• YOUR INSTRUCTIONS: Your answer must be every line of the data that holds the string "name".

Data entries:
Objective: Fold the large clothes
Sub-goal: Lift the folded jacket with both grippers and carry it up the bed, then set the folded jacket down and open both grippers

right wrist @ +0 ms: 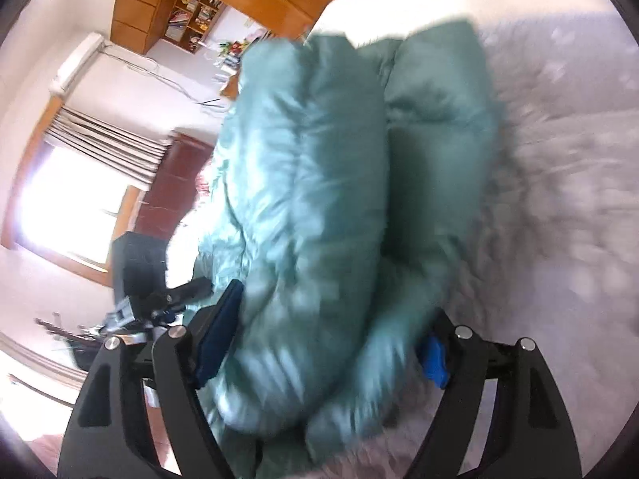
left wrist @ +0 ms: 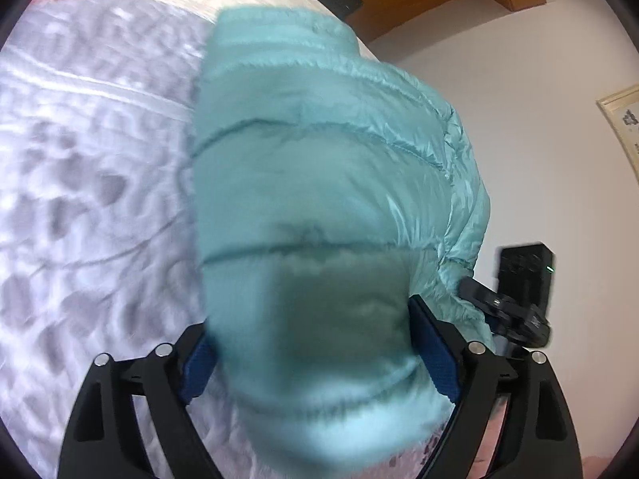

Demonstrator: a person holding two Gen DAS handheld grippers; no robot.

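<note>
A teal quilted puffer jacket (left wrist: 319,151) fills the middle of the left wrist view, hanging over a pale patterned bed cover (left wrist: 88,183). My left gripper (left wrist: 315,343) is shut on a thick fold of the jacket, held between its blue pads (left wrist: 435,351). In the right wrist view the same jacket (right wrist: 319,183) is bunched in two puffy folds, and my right gripper (right wrist: 323,339) is shut on it. The other gripper (left wrist: 515,311) shows at the jacket's right edge in the left wrist view. Both views are motion-blurred.
The bed cover (right wrist: 559,199) spreads to the right in the right wrist view. A window with curtains (right wrist: 80,183), wooden shelves (right wrist: 191,12) and a dark red cabinet (right wrist: 171,183) stand behind. A white wall (left wrist: 519,139) and a framed picture (left wrist: 623,119) lie to the right.
</note>
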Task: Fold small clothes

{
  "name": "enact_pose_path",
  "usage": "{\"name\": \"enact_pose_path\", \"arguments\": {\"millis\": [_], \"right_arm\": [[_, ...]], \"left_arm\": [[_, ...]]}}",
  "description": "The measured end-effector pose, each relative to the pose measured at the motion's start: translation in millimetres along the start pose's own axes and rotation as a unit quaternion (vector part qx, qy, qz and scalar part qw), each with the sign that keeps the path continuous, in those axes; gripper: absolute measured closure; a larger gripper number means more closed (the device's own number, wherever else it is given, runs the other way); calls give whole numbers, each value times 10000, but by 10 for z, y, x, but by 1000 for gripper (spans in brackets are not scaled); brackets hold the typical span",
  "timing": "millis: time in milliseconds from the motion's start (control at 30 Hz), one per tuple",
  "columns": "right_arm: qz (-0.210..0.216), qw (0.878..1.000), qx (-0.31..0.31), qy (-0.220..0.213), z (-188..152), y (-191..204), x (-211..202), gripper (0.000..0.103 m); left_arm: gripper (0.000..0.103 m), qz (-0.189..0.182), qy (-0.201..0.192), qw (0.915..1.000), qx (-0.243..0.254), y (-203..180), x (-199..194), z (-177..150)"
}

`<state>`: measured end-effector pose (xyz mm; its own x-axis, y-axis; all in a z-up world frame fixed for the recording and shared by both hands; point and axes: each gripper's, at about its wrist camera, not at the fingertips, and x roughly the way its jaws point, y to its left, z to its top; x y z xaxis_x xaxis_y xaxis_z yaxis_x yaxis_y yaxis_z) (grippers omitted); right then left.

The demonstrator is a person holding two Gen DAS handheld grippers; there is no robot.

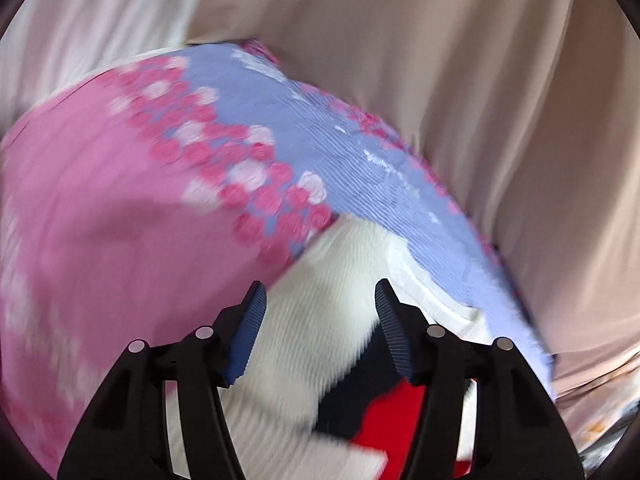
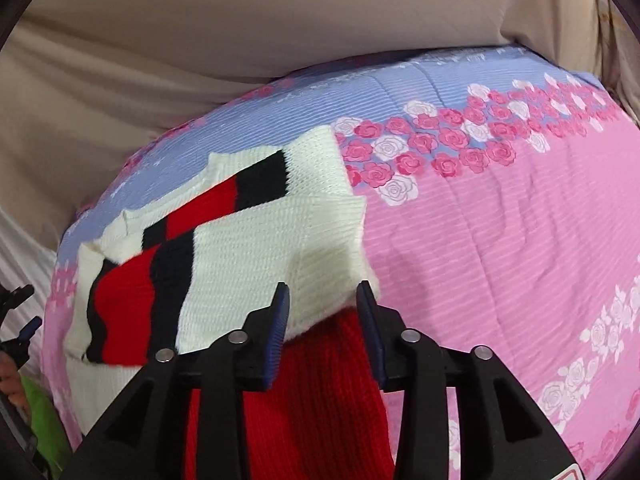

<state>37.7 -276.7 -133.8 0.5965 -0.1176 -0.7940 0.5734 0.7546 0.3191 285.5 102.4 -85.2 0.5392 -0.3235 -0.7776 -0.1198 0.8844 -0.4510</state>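
A small knit sweater [image 2: 256, 236], white with red and black stripes, lies partly folded on a pink and lilac rose-print quilt [image 2: 500, 240]. My right gripper [image 2: 322, 300] is open, its jaws on either side of the sweater's white folded edge, with a red part just below. In the blurred left wrist view the sweater [image 1: 320, 292] shows white knit with black and red patches. My left gripper [image 1: 320, 300] is open over the white knit, holding nothing. The other gripper shows at the far left edge of the right wrist view [image 2: 18, 320].
The quilt [image 1: 120, 220] covers a raised surface. Beige and white sheets [image 2: 240, 40] hang or lie behind it. A bright green item [image 2: 44, 420] sits at the lower left edge of the right wrist view.
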Motion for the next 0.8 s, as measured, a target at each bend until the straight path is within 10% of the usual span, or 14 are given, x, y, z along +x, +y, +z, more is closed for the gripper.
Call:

• ANSWER TO THIS PROBLEM:
  "name": "enact_pose_path",
  "usage": "{\"name\": \"enact_pose_path\", \"arguments\": {\"millis\": [_], \"right_arm\": [[_, ...]], \"left_arm\": [[_, ...]]}}",

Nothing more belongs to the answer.